O presidente da República, porém, preferiu não fazer um juízo de valor sobre as investigações, porque disse que isso poderia colaborar com o desgaste das instituições.
 

Lula deu as declarações em entrevista ao podcast Não Inviabilize, transmitida em vídeo. O petista tem dado entrevistas a podcasts para tentar atingir públicos que não o seguem normalmente, especialmente os mais jovens.
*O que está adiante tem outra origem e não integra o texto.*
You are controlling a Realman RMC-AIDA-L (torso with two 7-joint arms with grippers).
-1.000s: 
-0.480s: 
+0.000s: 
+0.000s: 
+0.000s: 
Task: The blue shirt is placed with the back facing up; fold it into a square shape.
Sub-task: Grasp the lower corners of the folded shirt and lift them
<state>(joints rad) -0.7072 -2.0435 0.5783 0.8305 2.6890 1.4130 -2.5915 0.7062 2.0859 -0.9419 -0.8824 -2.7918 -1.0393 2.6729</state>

Recentemente, ele também falou ao Inteligência LTDA. e ao Meteoro Brasil.
 

As investigações sobre o filho de Lula envolvem a suspeita de atuação da empresária Roberta Luchsinger, amiga de Lulinha, em favor de uma empresa junto a um órgão público, segundo pessoas a par do caso e ouvidas reservadamente pela Folha.
 

A defesa de Lulinha disse, em nota, que ele "não tem relação direta ou indireta com qualquer tipo de irregularidade". Os advogados afirmaram ter "confiança plena na condução serena e equilibrada do ministro Flávio Dino", mas pediram providências contra "vazamentos reiterados, seletivos e criminosos".
 

"Não podemos permitir que interesses não-republicamos e externos contaminem procedimentos investigativos ou o próprio processo eleitoral. Em uma democracia de dimensões continentais, investigações devem ser imparciais e eleições devem ser decididas com votos", declararam os advogados Guilherme Suguimori Santos e Marco Aurélio de Carvalho.